Манипулировать 10 улушителей вблизи 4 различных генов одновременно (рис. 3A), комплекс бассейнов руководство РНК были созданы, содержащий 42 усилитель гидов и 16 промоутер гидов. Руководство РНК oligos были объединены до первоначального руководство РНК расширение ПЦР (шаг 3.3), и результирующий продукты PCR были очищенный и в сочетании с пустым puromycin U6 клонирования вектор с использованием Гибсон Ассамблеи. После Ассамблеи Гибсон несколько независимых преобразования были выполнены и покрытием. Пластины были царапины в LB и позволено расти 2-4 ч до maxiprep. Рисунок 3B показывает представитель сокращений в экспрессии генов, ПЦР, когда эти руководство РНК бассейны были transfected в эстроген лишен Исикава клеточной линии стабильно выражения SID4X-dCas9-Краб и рассматриваются как описано выше (Рисунок 2D). Сокращение от Enhancer-i аналогичны получены путем ориентации промоутер предполагаемого целевой гена. Рисунок 3 c показывает эффект разбавления руководство РНК на снижение эстрогена ответа с помощью Enhancer-i. 1:50, разбавления руководство РНК пула ориентация усилитель вблизи G0S2 все еще дает значительное снижение экспрессии генов, предполагая, что Enhancer-i может использоваться для цели до 50 сайтов одновременно. Однако Деактивация может быть разбавлен, указав, что сотни сайтов не может быть ориентировано одновременно, если более чувствительных методов обнаружения.
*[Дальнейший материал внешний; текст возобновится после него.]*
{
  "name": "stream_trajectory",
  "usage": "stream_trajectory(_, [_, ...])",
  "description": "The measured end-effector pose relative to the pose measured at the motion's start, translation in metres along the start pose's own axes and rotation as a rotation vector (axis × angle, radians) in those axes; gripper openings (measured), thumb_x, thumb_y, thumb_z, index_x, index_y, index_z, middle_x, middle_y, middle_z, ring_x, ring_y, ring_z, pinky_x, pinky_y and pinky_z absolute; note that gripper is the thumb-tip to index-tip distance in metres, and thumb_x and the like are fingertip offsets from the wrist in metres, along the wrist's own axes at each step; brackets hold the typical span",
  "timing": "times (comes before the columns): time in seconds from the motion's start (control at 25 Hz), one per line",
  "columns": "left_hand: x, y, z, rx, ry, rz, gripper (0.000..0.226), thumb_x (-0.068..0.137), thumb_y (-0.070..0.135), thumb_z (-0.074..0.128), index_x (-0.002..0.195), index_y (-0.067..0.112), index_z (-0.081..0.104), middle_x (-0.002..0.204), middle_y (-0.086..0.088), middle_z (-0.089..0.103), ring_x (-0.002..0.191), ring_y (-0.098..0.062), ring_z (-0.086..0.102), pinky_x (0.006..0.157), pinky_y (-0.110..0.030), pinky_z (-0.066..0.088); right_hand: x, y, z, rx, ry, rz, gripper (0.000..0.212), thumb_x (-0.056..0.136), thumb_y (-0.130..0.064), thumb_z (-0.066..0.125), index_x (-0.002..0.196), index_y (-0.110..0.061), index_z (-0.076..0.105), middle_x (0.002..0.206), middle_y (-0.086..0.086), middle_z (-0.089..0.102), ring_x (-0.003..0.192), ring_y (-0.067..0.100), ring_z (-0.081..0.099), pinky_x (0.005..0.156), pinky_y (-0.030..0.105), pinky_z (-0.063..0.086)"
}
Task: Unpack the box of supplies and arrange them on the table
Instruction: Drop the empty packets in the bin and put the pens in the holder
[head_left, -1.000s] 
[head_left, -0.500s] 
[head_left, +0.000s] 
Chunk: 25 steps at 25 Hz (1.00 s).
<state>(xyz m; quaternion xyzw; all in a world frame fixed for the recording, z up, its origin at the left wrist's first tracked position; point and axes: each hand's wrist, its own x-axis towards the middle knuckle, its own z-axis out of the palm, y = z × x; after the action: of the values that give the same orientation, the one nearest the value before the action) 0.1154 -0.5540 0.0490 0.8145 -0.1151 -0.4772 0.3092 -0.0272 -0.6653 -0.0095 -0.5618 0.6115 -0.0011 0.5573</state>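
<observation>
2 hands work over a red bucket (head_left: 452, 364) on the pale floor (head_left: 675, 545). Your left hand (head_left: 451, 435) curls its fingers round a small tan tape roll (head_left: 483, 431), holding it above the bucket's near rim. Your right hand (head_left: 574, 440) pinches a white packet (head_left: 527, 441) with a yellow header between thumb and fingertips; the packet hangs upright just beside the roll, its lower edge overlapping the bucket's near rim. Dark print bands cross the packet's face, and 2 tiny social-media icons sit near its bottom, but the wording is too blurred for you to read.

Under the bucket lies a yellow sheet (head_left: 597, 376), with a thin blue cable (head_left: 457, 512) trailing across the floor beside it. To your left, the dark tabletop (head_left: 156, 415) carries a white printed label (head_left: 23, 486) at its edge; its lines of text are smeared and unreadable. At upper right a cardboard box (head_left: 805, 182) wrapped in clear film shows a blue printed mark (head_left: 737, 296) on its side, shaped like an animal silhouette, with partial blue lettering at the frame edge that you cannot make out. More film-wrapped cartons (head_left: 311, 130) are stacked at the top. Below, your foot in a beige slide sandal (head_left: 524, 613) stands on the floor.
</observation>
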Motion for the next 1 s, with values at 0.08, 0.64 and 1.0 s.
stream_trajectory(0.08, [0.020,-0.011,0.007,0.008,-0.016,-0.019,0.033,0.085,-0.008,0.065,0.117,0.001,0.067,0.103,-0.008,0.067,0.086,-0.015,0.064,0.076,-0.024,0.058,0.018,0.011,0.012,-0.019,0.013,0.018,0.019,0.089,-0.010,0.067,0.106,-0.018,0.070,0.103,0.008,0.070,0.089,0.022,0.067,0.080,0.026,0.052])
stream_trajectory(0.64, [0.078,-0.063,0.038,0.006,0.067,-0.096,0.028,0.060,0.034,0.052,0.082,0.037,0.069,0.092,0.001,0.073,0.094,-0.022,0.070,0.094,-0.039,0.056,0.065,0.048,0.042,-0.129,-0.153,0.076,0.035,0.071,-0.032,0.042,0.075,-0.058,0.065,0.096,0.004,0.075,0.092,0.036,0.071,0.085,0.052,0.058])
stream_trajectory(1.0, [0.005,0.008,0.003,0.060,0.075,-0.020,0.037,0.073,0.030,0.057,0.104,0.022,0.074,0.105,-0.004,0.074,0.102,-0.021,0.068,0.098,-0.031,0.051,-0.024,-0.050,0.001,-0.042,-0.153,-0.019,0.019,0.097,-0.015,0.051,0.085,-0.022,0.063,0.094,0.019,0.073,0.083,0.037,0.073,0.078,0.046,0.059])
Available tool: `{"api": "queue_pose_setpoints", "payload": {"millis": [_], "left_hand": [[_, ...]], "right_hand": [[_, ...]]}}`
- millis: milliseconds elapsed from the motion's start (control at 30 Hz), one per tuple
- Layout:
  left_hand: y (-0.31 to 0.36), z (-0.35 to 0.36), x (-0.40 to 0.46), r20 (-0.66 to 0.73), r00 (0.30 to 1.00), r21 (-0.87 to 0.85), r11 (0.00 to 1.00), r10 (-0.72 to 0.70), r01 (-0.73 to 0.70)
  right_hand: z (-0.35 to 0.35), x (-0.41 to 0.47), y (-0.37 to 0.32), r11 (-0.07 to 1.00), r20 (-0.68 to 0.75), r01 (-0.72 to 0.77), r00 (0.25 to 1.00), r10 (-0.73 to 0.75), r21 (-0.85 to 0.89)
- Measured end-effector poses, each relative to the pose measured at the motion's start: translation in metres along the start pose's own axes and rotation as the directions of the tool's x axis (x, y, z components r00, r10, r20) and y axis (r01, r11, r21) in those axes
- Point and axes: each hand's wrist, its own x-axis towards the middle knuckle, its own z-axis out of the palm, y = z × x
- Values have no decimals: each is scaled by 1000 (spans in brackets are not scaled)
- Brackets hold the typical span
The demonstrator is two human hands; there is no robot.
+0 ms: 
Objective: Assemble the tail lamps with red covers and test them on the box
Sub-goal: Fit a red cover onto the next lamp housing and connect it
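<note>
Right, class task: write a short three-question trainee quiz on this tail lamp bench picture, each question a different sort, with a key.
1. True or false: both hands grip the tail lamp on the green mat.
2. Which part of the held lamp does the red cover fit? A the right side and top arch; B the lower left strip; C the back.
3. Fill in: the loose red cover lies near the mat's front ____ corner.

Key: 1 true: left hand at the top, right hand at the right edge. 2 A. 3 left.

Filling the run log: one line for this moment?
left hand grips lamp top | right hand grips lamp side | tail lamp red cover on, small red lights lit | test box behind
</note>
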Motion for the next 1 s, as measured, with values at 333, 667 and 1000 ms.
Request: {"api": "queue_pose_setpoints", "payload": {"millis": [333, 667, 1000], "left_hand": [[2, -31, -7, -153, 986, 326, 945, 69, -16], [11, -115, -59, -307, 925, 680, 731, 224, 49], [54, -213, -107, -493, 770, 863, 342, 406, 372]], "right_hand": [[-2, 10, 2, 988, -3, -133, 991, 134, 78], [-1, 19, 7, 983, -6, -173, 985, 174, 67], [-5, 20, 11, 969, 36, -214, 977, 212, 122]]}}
Рисунок 1. Протокол схемы мультиплекс усилитель рассечение, используя Enhancer-i. Руководство РНК (красный и синий) разработаны с использованием е хрустящий и выбранные с помощью браузера геноме UCSC. 4 руководство РНК выбраны, которые охватывают регионы интереса (транскрипционным фактором сайтов связывания как определяется чип seq). Руководство РНК олигонуклеотиды, которые объединили в регионе интереса (красный и синий) проходят ПЦР для добавления гомологии регионов (оранжевый) перед Ассамблеей Гибсон и трансформации. Результате плазмида бассейны являются transfected через липофекция в клеточных линий, стабильно выражения SID4X-dCas9-Краб или одичал тип клеток в сочетании с SID4X-dCas9-KRAB плазмиды. Руководство РНК плазмида бассейны можно transfected индивидуально для одного сайта на время, или в сочетании для нескольких сайтов одновременно. Transfected клеток лечатся антибиотиками для обогащения для ячеек, содержащих руководство РНК. На ~ 72 h пост трансфекции собирают клетки. Нуклеиновые кислоты могут быть извлечены для ПЦР, РНК seq или чип след пожалуйста, нажмите здесь, чтобы посмотреть большую версию этой фигуры.

Рисунок 2. Руководство дизайн и усилитель рассечение РНК для MMP17. (A) генома браузер скриншот ER альфа прыгните усилители (серый) направлены возле MMP17. Эта цифра была изменена от Карлтон, и др. ¹⁸. Руководство РНК (B) конструкций для привязки сайтов¹⁸3. Привязки сайта для ER как определяется чип seq является целевой и 4 руководство РНК плитка через этот регион. DNaseI чувствительность сигнала, который охватывает привязки сайта, также может использоваться для определения последовательности целевых объектов для руководства РНК дизайн. Чип seq и DNaseI HS данные были получены из Исикава клетках, обработанных с 10 Нм эстрадиола на 1 ч. (C) представитель руководство РНК последовательности, которые готовы для Ассамблеи Гибсон, пройдя короткое ПЦР для добавления гомологии регионов. (D) измеряется относительное выражение MMP17 через ПЦР после ориентации отдельных регионов с Enhancer я и 8-h10 Нм эстрадиола лечения. Выражение является относительно CTCF и выражение уровня MMP17 в клетках, не получавших эстрадиола. Руководство управления RNAs целевой промоутер IL1RN. Все планки погрешностей представляют SEM, двойной звездочки показывают p < 0,01 и одной звездочки показывают p < 0,05 в паре t теста. Эта цифра была изменена от Карлтон, и др. ¹⁸. пожалуйста, нажмите здесь, чтобы посмотреть большую версию этой фигуры.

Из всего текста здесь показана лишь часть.